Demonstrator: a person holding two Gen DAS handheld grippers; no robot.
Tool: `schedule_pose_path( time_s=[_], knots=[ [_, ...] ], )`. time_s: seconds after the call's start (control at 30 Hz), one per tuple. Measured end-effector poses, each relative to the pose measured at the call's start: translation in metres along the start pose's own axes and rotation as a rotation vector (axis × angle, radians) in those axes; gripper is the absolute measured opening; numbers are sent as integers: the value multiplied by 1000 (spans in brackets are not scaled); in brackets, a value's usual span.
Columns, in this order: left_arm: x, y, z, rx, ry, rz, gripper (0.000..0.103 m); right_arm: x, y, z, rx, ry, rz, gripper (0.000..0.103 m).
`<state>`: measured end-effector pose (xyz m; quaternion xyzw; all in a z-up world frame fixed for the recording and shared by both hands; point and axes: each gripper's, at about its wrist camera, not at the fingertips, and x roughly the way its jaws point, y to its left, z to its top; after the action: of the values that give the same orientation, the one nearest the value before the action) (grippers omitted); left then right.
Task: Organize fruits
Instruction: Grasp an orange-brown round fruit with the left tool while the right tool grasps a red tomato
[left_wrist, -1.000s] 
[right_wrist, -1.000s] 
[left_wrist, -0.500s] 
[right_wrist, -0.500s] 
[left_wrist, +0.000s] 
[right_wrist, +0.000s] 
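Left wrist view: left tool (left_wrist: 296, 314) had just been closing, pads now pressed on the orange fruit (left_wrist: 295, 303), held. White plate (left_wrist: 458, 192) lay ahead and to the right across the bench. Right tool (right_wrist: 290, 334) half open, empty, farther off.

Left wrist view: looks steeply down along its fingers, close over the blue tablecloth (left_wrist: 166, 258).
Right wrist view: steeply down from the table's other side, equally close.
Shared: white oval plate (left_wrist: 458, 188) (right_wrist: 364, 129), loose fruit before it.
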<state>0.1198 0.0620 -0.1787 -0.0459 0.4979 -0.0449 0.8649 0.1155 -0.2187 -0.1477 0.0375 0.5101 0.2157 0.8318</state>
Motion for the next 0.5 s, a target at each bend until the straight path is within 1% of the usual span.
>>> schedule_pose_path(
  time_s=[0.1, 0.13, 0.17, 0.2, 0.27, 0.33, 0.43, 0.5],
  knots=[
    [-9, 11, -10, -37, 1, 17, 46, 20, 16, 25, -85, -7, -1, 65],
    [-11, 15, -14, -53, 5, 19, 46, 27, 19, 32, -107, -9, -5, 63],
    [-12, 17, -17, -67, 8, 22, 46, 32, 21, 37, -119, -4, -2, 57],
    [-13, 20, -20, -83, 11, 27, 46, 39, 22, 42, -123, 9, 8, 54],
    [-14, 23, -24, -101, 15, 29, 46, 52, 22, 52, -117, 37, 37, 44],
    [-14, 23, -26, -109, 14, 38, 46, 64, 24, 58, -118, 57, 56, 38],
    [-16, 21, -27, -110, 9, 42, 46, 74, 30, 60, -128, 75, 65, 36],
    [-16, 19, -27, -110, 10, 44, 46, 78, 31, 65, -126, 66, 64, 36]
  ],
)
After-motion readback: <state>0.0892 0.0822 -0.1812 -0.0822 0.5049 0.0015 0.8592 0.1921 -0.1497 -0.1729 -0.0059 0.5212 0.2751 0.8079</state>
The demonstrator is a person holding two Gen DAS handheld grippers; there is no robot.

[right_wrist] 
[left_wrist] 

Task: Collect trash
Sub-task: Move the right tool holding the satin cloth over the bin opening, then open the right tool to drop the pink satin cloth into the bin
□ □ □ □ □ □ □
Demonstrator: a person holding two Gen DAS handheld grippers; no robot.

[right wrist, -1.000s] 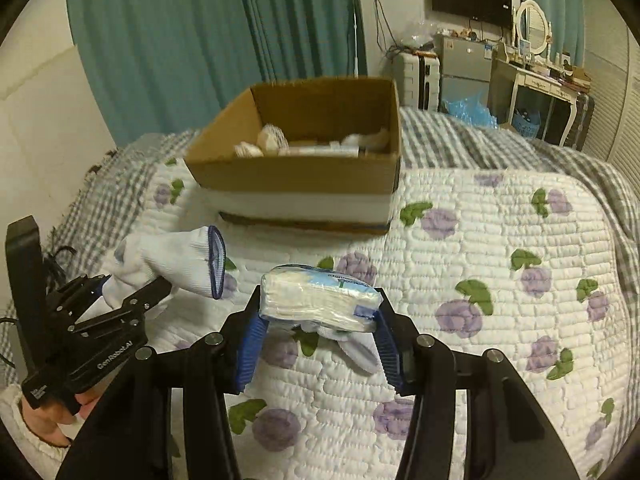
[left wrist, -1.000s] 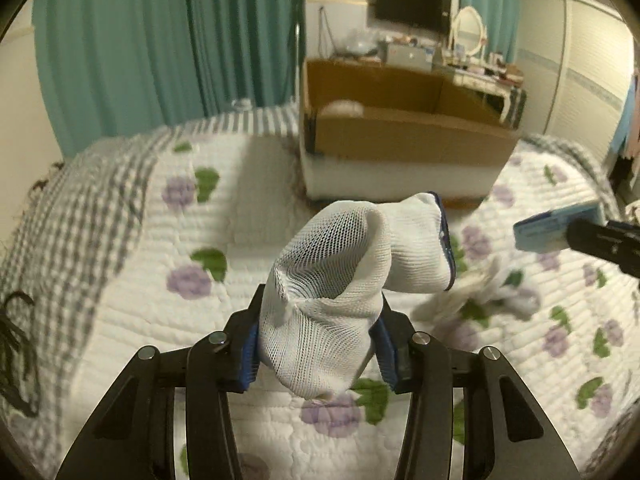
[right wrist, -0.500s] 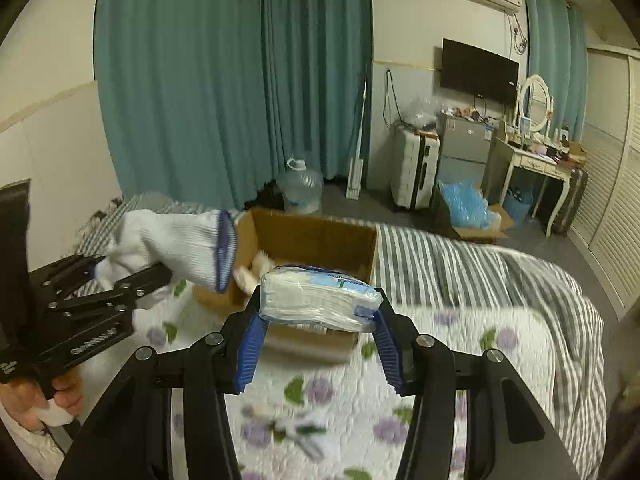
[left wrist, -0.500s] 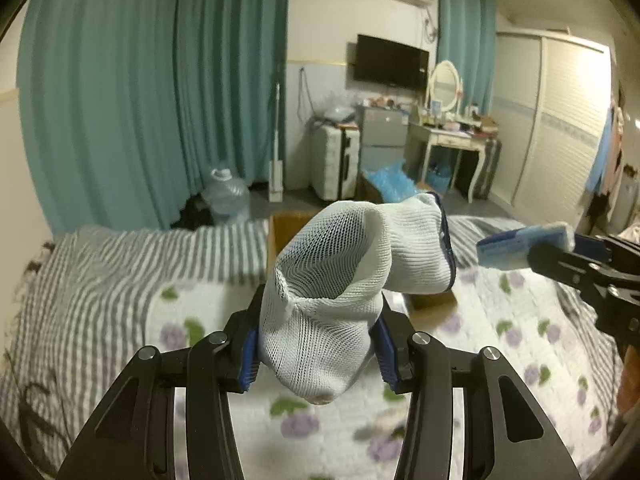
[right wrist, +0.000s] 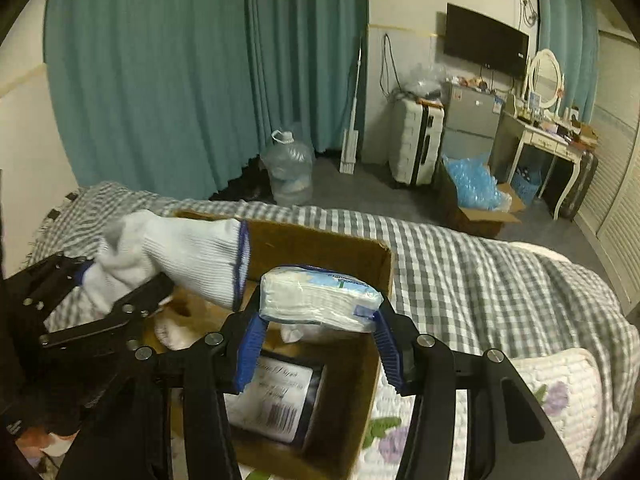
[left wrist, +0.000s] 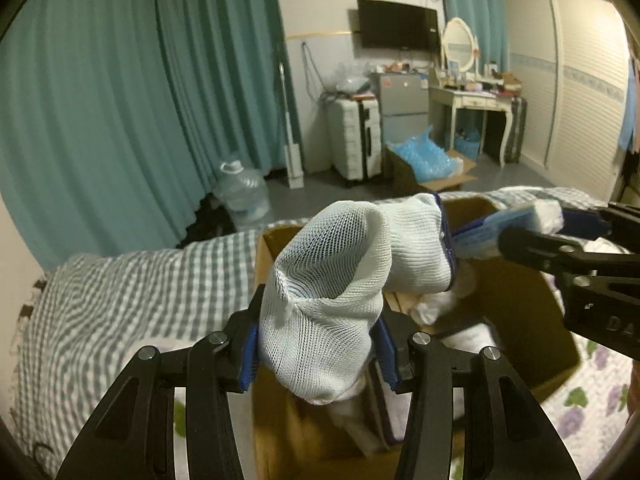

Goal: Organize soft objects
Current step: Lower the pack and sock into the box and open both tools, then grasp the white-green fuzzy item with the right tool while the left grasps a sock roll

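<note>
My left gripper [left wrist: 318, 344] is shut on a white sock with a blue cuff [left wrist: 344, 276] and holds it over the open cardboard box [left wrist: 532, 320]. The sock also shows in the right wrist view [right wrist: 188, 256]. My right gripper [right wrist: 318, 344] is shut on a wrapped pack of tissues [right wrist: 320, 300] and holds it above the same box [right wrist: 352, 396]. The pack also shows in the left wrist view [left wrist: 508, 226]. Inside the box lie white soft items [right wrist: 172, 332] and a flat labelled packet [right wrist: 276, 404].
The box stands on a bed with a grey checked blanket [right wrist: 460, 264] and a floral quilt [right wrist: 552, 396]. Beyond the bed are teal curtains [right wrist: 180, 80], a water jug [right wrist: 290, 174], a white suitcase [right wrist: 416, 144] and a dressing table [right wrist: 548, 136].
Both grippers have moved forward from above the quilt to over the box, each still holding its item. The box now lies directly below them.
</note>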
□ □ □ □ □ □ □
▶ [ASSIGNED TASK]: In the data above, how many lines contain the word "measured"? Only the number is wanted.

▶ [RESULT BELOW]: 2